**WHAT YOU ARE ASKED TO DO:**
Transcribe, word for word and without additions, each line below from the one containing "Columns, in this" through the one containing "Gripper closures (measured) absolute", both ends included.

**DATA SHOWN:**
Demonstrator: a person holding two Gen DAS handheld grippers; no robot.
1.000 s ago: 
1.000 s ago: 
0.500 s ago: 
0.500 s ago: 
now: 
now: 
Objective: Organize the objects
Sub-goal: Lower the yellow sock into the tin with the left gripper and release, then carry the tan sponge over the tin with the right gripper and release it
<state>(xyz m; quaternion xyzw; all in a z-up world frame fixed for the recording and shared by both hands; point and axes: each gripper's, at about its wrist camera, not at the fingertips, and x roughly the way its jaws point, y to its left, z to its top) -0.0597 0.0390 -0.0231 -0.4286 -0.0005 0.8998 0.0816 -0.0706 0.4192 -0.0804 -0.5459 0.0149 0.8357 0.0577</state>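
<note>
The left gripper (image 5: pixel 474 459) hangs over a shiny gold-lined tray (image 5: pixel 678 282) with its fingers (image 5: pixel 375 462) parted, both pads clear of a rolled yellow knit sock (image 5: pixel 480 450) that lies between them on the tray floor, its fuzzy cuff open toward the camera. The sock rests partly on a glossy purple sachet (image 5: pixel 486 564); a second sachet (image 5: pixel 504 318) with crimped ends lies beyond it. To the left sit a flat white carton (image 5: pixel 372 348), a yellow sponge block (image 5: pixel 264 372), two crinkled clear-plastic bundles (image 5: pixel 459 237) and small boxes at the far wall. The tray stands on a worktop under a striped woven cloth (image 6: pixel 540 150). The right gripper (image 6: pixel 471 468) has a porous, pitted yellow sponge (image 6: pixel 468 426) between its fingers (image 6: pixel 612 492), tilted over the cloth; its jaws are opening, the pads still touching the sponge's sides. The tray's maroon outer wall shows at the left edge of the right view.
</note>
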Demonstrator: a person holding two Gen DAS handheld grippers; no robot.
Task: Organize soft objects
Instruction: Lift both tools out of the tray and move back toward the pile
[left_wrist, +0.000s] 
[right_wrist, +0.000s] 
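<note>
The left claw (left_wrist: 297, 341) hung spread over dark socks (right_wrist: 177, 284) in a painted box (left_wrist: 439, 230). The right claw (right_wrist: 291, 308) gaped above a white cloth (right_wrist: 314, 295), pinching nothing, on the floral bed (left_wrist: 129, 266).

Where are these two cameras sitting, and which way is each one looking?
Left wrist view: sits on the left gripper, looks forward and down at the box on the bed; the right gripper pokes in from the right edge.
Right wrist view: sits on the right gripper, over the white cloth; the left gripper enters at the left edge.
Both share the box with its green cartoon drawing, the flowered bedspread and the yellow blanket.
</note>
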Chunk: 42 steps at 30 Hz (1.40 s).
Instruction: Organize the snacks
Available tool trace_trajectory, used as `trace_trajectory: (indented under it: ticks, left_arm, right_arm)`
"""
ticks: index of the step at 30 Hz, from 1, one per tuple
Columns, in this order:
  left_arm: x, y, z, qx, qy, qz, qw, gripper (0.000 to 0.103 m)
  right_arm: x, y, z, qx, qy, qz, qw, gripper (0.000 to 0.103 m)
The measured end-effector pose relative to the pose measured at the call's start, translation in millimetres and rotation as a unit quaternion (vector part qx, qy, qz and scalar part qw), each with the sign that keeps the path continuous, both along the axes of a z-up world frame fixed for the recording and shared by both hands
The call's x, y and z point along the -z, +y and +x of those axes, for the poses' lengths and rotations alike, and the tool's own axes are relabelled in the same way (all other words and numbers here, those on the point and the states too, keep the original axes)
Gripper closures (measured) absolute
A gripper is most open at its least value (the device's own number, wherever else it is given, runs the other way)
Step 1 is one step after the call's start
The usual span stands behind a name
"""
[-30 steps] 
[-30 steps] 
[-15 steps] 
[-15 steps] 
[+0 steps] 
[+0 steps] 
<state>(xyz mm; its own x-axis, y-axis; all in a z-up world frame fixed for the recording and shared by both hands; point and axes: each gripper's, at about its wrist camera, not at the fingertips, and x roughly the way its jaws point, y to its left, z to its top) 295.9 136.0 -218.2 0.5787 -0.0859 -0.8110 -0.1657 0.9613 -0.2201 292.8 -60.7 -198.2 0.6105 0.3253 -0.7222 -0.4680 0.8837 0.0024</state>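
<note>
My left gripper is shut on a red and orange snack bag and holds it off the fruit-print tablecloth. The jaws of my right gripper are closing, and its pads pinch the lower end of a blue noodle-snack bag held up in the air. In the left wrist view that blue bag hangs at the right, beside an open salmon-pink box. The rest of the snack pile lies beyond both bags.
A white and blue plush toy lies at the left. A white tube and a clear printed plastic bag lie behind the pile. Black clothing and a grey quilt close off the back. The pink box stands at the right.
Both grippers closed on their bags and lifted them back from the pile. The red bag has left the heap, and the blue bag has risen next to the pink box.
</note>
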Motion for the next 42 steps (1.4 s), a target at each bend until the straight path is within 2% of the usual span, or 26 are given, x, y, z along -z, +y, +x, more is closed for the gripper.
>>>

**RESULT FOR THIS TASK:**
Columns, in this order:
  left_arm: x, y, z, qx, qy, qz, qw, gripper (0.000 to 0.103 m)
  right_arm: x, y, z, qx, qy, qz, qw, gripper (0.000 to 0.103 m)
The measured end-effector pose relative to the pose measured at the call's start, translation in millimetres and rotation as a unit quaternion (vector part qx, qy, qz and scalar part qw), each with the sign that keeps the path continuous, both along the axes of a z-up world frame fixed for the recording and shared by both hands
The call's x, y and z point along the -z, +y and +x of those axes, for the poses' lengths and rotations alike, and the tool's own axes are relabelled in the same way (all other words and numbers here, those on the point and the states too, keep the original axes)
Gripper closures (measured) absolute

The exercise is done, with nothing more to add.